After producing a stunning result in the Delhi state election in December and then forming a government, the Aam Aadmi Party faces the difficult task of governing, said Lloyd and Susanne Rudolph, political scientists who have studied India for more than five decades.

But the Aam Aadmi party does not have an adequately institutionalised response to various issues, said the two Americans, now in their early eighties, who were awarded the Padma Bhushan in the literature and education category.

Yet it would be a pity if AAP does not live up to people's expectations, they said, because India's biggest challenge is that its political system is not functioning well and is unable to make parties deliver badly needed public goods, such as education.

Besides the Rudolphs, Anisuzzaman from Bangaladesh was the other foreigner awarded a Padma Bhushan, also in the same category. The Rudolphs have written eight books about Indian regionalism, identity politics, the bureaucracy and state formation, among other things.

"It's wonderful to have spent 50 years researching and writing about India, living there with our family," said Lloyd Rudolph over the phone from Berkeley, in the US. "To have that kind of recognition is very warming to the heart." Although his wife's health is a concern, he said they hoped to be in India in March to collect the award.

After retiring from the University of Chicago in 2002, following a hugely productive research career in which they also mentored dozens of students, they continued to do research on India, and have two more books in the pipeline. "We see huge problems," said Lloyd Rudolph. "But we are very committed to India."

The Rudolphs, whose huge body of work on India includes path-breaking research on caste, said that this traditional institution, had, contrary to standard theories of modernisation, actually facilitated democratic participation. But caste has now becoming self-serving.

"Today, people are in it only for the benefits and the resources they can get a hold of because of their caste," said Susanne Rudolph. "It has become more infected with muscle power and violence."

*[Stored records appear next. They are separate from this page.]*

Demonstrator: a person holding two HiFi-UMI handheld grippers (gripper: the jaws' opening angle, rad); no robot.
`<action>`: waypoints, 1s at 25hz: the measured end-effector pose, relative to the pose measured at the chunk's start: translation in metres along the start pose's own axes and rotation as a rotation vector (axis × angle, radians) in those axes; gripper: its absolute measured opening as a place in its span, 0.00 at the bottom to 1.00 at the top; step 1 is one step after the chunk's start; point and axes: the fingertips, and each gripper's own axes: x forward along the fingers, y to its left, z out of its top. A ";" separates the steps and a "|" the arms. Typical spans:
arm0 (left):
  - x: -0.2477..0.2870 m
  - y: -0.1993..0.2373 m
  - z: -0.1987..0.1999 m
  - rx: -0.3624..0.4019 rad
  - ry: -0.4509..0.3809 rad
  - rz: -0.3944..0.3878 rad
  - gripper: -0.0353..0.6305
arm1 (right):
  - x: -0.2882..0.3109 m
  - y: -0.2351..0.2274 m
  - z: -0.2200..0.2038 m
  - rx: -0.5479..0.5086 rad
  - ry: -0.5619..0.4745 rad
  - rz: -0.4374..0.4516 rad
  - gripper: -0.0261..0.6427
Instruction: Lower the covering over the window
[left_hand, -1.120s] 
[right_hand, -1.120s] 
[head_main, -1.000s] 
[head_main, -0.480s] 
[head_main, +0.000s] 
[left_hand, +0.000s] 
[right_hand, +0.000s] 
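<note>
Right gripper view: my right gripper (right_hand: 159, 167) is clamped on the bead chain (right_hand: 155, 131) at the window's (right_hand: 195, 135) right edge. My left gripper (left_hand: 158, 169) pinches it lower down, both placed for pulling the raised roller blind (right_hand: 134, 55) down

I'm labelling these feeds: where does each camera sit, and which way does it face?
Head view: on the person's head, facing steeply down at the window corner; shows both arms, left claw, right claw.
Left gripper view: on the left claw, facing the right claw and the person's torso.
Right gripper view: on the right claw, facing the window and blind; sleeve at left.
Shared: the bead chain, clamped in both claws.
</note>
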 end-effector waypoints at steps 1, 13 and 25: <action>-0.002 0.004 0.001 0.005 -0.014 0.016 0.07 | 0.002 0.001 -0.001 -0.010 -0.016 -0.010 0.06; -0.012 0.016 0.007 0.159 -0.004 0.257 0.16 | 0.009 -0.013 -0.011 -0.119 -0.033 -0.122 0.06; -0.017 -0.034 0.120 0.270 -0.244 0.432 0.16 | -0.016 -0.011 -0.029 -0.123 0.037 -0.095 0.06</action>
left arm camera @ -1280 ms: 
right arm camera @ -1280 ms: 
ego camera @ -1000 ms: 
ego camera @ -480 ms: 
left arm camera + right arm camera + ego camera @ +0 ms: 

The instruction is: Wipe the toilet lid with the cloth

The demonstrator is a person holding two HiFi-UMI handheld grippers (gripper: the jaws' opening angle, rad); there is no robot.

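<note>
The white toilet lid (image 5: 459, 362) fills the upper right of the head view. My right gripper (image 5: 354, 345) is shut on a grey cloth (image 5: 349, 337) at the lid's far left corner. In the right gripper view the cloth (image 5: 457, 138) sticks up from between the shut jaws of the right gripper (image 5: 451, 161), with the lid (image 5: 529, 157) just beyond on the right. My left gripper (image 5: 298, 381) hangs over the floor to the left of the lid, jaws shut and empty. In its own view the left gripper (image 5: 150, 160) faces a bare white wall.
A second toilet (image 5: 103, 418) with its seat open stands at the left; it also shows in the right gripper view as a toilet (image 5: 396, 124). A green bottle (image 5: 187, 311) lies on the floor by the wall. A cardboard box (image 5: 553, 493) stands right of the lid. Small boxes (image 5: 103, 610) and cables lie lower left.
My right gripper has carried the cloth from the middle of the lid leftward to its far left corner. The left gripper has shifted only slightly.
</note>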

In what is arguably their most influential book, 'The Modernity of Tradition', the Rudolphs had argued in 1967 that caste in India could not be simplistically wished away as a traditional institution.

Going against the grain of modernisation theory, which argued that caste would impede India's march towards democracy, they showed how the traditional institution actually became a vehicle through which India's masses demanded and won political rights and social justice after Independence, when all citizens got the right to vote

"The question of how developed a country needs to be in order to have democracy is one that has produced the most scholarship in comparative politics," said Mona Mehta, a political scientist at IIT Gandhinagar, who was among the Rudolphs' last graduate students. "You can't overemphasise the importance of this book in challenging modernisation theory, the dominant paradigm of that time."

In addition to studying India and its politics, the Rudolphs played a tremendous role in influencing debates about methodology that had gripped US political science departments in the '80s and '90s, said Mehta. They were central figures in asserting the importance of detailed qualitative and ethnographic research at a time when political science departments in the US were being swept by the move towards quantitative methods, she said.

Furthermore, while acknowledging the importance of globalisation in influencing local issues, they continued to emphasise the importance of understanding local structures and politics. "These were the people who told us about the importance of situated knowledge," said Mehta. "They stood for extremely rich, qualitative research on South Asia."

Ananya Vajpeyi, a historian and author of the award-winning book, 'Righteous Republic', was among the numerous young scholars whom the Rudolphs nurtured. She was a student at the University of Chicago when they headed the institution's highly prestigious Committee On Southern Asian Studies and has known them since 1996.

"They really helped when I was writing my book," she said. "I needed a lot of guidance with many of the arguments I was trying to make. They were very helpful when I had to think through Gandhi."

The Rudolphs have written extensively about Gandhi, including the books 'Postmodern Gandhi and Other Essays: Gandhi in the World and at Home' and 'Gandhi: The Traditional Roots of Charisma', a slim volume that Mehta described as "a gem of a book."

Of their two books in the works, one will be published in a few months. It contains three parts -- the first is a diary of their overland trip in 1956, when they drove to India via Europe, Iran and Afghanistan, and spent six months each in Jaipur and Madras, while the second chapter is an overview of 50 years of their research --  their main arguments and findings.

The final chapter is an updated version of a powerful speech titled 'The Imperialism of Categories' that Susanne Rudolph delivered in 2005 when she was the president of the American Political Science Association. "She had argued how you mustn't take categories of analysis for granted," said Llyod Rudoloph. "Instead of taking a cookie-cutter approach, a researcher should let questions arise from the context and the field."

The other book, which Susanne Rudolph is still writing, is based on the letters she wrote to her family and friends during the couple's trips to India over the years. "Through those letters one gets a view of post-colonial Indian history," said historian Vajpeyi.

The Rudolphs were also often invited to Washington DC, where they briefed departing ambassadors to India and policymakers, said Mona Mehta, of IIT Gandhinagar. "They weren't just theoretical scholars," she said. "They kept their pulse on 'real' politics."

In India, too, they immersed themselves in the political scene. Over the years, they had met Nehru, Krishna Menon, Khushwant Singh and Romila Thapar, among many others, said Vajpeyi.